Adidas is another example of how sustainability has become a byword for innovation with the new future craft loop shoe which is made from a single fabric / material. And they’ve adopted an open-source approach to their latest Mid-Sole 3D Printing process so that more people and companies can develop the capability and drive scale across the industry.

Link your actions to a clear narrative – so that your commitments have a clear red thread to the brand or organisation’s purpose. If it is integrated into your brand communication and experiences it will become a differentiator and driver of additional value.

See Method, Patagonia and IBM as other great examples of this. Sustainability is embedded and baked into their core product, messaging and communications. It’s core to their very being and never something added on as an afterthought.


Q. If you could wish for one thing within your company, Germany or the world to occur in sustainability a year from now, what would it be?
JH – That every brief we receive has sustainability commitments embedded and that we don’t have to remind client teams to go back and think again. That would present a world that really gets that sustainability is a fundamental driver of consumer value, trust and differentiation.

Joe Hale is CEO of Dragon Rouge London. Dragon Rouge are a global brand strategy, design and communications agency with a keen interest and deep experience in sustainability and circular design thinking.

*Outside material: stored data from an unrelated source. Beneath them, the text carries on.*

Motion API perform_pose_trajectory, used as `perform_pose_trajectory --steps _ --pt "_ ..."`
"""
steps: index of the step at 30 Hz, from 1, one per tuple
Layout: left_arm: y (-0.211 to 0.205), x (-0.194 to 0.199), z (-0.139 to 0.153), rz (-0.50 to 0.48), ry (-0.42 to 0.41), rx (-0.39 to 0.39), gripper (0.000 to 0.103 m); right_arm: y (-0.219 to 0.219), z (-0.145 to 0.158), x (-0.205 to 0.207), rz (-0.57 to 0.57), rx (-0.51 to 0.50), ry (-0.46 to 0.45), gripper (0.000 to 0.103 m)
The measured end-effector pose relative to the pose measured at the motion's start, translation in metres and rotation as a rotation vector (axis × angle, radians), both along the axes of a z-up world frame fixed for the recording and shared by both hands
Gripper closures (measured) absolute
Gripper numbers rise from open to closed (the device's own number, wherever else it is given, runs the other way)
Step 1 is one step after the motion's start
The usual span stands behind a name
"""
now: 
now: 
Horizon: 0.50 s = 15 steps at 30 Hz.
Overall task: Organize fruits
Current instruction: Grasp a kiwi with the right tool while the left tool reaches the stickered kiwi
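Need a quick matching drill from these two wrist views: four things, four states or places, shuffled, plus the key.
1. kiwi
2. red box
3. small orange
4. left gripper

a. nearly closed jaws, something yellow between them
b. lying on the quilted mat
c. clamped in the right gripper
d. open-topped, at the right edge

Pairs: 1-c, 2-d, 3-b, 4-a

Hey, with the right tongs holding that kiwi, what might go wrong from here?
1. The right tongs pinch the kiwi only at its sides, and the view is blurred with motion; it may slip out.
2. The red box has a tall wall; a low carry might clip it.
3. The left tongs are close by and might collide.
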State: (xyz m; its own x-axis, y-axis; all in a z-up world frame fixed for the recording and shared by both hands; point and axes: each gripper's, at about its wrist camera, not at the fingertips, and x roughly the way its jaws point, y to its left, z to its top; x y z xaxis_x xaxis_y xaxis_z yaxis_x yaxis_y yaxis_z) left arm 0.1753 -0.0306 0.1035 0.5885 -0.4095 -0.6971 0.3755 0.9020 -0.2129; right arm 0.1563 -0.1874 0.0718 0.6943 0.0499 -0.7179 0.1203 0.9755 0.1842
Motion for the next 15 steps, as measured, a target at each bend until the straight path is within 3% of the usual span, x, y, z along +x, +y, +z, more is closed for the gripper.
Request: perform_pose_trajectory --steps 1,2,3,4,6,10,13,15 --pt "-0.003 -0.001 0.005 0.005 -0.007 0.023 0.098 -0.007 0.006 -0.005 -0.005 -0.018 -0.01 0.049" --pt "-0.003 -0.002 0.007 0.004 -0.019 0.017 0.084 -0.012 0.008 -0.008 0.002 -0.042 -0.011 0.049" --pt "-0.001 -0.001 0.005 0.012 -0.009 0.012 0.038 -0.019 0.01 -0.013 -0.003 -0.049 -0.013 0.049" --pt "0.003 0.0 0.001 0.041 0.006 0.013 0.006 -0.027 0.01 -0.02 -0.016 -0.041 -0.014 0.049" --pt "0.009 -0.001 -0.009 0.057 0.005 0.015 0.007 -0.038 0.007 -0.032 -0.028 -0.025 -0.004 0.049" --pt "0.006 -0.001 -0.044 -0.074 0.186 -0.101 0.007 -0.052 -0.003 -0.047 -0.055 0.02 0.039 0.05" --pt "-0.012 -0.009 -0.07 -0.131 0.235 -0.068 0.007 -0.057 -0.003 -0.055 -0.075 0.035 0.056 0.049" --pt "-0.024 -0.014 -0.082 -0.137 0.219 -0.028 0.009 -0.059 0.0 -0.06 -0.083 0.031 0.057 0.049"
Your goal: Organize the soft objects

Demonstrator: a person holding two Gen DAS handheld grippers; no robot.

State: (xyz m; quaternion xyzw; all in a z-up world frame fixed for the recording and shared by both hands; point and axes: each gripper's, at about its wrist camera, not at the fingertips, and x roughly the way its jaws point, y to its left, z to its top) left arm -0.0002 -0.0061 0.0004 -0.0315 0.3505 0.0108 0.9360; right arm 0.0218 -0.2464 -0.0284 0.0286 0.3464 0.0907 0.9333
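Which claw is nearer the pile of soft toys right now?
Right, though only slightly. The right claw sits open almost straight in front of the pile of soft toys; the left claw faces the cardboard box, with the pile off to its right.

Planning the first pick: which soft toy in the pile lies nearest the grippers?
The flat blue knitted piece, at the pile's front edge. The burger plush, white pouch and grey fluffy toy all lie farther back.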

We help clients communicate their sustainability strategy, goals and achievements through branded content, products and services. We’ve worked with leaders in heavy industry, retail, professional services as well as some of the world’s largest consumer packaged goods groups. We also spend a lot of time talking to consumers about their feelings towards sustainability and circular services and product systems.

We’re a knowledge partner to the Ellen MacArthur Foundation, the principal body behind the transition to a circular economy and have led a number of strategic initiatives with them and their member network. Most recently in the global fashion industry.